* povray: Revised numbers
@ 2004-01-17 21:34 Scott Robert Ladd
2004-01-17 21:48 ` Jan Hubicka
0 siblings, 1 reply; 11+ messages in thread
From: Scott Robert Ladd @ 2004-01-17 21:34 UTC (permalink / raw)
To: gcc mailing list
I love live peer review. No, I really do... ;)
If we're going to debate the relative quality of mainline and tree-ssa,
it seems to me we need some real numbers. I'm an engineer, not a fortune
teller.
Here are revised numbers for my povray test, based on comments both
public and private:
compile benchmark
time time
-------- ---------
gcc mainline 1:43 7:59
w/ -mfpmath=sse 1:46 6:30
gcc tree-ssa 1:46 7:35
w/ -mfpmath=sse ** SEG fault **
icc 8.0 1:53 5:50
Previously, I was unaware of the --disable-checking switch; using it to
build tree-ssa improved its compile time such that it performs at the
same speed as mainline.
Someone suggested privately that I try -mfpmath=sse with GCC; I hadn't
had good results with that option on some other code, but I tried it
just to see what would happen.
Mainline's code became *much* faster with -mfpmath=sse; however,
tree-ssa generated a povray that segfaulted during picture generation.
No, I have not had time to see if this is a known bug.
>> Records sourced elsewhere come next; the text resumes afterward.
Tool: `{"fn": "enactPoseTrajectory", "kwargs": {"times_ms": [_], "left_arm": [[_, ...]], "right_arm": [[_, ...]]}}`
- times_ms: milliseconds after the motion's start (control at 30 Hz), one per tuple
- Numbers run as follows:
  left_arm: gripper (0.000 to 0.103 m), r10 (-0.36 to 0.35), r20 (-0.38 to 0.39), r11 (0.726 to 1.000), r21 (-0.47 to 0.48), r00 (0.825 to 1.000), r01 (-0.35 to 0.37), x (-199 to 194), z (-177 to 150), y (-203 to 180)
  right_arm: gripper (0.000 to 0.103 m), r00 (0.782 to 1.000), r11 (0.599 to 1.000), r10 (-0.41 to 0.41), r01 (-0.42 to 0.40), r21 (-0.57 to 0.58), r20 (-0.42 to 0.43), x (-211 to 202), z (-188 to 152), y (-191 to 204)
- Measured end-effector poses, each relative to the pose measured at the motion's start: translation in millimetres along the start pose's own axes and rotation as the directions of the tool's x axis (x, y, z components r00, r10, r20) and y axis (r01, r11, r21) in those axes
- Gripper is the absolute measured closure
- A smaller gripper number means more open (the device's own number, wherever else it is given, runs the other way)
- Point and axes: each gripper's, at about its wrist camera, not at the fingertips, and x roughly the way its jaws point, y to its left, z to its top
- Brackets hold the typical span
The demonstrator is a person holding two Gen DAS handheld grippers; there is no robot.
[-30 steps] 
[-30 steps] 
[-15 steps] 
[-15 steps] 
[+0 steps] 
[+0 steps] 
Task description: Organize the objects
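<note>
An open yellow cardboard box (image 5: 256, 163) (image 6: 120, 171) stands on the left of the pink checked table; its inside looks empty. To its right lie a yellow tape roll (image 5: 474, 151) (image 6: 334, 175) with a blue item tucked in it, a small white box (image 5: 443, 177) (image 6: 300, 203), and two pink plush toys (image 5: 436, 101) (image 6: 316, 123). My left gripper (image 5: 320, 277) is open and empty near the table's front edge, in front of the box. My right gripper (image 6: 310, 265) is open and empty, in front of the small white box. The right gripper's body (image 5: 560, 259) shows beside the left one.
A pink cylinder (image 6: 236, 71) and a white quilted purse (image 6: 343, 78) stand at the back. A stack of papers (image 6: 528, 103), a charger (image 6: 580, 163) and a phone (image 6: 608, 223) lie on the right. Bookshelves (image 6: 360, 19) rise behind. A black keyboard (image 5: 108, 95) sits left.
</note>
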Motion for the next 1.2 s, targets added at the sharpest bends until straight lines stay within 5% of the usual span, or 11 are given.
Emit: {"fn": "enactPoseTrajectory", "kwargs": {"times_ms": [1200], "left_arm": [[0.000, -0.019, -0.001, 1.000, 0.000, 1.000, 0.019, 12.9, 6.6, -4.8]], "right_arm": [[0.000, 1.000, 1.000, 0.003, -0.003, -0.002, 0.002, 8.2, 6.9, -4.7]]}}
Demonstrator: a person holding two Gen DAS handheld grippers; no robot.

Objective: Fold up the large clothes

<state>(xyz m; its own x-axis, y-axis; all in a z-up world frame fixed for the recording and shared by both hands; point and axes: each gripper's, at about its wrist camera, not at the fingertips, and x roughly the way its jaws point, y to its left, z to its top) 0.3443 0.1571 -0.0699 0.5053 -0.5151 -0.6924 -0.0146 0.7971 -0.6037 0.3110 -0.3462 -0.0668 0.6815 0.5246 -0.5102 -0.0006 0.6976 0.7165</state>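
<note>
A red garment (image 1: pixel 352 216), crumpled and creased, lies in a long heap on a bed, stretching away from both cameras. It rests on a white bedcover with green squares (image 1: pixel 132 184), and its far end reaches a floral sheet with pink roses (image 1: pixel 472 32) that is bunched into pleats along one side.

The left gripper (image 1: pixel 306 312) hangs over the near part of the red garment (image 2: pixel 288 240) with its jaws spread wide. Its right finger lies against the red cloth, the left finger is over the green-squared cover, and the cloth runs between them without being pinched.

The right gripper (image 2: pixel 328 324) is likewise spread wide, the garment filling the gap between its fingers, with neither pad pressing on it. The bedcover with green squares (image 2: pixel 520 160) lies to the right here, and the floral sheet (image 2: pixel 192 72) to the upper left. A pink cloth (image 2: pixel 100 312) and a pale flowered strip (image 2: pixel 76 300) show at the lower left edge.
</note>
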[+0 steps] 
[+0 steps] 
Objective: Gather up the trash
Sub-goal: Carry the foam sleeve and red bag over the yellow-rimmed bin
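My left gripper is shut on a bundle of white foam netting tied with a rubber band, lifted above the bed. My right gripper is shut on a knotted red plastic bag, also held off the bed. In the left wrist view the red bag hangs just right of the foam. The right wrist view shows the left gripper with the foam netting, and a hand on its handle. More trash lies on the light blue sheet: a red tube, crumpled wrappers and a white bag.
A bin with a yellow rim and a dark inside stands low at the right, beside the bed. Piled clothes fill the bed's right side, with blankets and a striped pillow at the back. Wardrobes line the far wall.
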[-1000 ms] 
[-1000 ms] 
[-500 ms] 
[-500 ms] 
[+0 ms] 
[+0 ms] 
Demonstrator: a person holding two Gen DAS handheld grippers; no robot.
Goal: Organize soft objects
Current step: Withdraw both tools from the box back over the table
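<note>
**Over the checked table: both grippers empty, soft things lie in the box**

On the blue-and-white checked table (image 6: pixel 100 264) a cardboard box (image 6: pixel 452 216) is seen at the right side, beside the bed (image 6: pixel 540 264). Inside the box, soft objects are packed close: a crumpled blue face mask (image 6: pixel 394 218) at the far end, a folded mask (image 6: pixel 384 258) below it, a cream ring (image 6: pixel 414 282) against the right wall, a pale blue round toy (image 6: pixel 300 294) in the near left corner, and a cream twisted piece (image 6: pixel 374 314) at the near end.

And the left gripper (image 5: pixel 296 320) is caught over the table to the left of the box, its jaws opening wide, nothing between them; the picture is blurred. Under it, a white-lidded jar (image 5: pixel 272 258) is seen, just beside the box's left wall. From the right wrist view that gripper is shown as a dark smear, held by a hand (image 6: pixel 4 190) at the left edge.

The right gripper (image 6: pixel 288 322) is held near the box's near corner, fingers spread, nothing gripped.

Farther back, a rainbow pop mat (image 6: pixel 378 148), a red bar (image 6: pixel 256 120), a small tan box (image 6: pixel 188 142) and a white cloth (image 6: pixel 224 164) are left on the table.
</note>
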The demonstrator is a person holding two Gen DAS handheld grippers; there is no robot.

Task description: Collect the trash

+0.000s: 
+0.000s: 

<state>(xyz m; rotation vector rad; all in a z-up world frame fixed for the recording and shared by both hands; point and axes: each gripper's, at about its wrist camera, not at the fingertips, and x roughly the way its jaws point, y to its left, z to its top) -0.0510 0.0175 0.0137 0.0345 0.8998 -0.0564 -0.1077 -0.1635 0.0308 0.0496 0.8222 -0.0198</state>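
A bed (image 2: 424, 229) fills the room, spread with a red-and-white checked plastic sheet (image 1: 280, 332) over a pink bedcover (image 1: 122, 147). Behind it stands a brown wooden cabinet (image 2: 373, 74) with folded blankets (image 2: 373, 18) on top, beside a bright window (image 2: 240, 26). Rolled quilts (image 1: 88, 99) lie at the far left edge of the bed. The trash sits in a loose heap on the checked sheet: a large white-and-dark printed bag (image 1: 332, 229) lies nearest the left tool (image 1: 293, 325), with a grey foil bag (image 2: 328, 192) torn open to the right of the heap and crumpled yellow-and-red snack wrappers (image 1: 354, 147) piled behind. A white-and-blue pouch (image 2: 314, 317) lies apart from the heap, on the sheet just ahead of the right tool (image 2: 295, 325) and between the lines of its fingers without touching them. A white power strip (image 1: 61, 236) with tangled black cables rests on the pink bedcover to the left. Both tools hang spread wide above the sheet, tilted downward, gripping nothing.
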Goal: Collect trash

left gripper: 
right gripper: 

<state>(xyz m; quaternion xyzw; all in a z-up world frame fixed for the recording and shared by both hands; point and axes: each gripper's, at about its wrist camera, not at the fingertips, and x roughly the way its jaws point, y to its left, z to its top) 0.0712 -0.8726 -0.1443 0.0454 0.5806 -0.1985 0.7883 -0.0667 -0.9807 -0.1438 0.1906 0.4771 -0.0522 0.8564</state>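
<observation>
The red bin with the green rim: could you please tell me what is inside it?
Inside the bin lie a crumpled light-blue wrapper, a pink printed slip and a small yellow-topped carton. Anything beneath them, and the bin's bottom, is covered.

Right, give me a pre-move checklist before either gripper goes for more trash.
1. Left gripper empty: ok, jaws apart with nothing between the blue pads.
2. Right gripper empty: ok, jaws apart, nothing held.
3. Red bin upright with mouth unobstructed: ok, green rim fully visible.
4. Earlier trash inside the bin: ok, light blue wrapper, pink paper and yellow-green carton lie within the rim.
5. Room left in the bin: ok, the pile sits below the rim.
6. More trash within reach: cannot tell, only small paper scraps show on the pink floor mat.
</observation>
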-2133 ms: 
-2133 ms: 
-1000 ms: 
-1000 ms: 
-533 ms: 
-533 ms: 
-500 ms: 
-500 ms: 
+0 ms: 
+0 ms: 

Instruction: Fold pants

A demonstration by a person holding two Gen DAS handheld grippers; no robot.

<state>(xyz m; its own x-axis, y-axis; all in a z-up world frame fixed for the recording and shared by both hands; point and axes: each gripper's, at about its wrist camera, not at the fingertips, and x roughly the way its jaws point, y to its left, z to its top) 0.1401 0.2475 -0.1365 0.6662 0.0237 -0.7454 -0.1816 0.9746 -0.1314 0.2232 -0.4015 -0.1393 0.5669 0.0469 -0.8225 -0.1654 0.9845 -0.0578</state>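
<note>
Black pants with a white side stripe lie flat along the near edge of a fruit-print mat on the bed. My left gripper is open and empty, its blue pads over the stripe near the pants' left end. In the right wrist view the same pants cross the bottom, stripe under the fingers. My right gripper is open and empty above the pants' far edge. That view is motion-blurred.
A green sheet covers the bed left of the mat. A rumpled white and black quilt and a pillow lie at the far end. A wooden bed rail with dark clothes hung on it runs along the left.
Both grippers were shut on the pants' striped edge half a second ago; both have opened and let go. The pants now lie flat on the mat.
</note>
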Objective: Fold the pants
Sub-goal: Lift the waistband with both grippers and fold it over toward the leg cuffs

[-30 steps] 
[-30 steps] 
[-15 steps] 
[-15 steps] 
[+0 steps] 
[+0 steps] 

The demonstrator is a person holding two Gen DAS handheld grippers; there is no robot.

Mainline looks *much* better now; however, much as I want tree-ssa to
move forward, I find myself concurring with many of Mark's views.
I may, if possible, run my Acovea program on GCC with povray, to see if
I can find a set of switches that equal Intel's performance. I suspect,
however, that most of Intel's advantage stems from its vectorization of
code.
--
Scott Robert Ladd
Coyote Gulch Productions (http://www.coyotegulch.com)
Software Invention for High-Performance Computing
^ permalink raw reply [flat|nested] 11+ messages in thread
* Re: povray: Revised numbers
2004-01-17 21:34 povray: Revised numbers Scott Robert Ladd
@ 2004-01-17 21:48 ` Jan Hubicka
2004-01-17 22:00 ` Richard Guenther
0 siblings, 1 reply; 11+ messages in thread
From: Jan Hubicka @ 2004-01-17 21:48 UTC (permalink / raw)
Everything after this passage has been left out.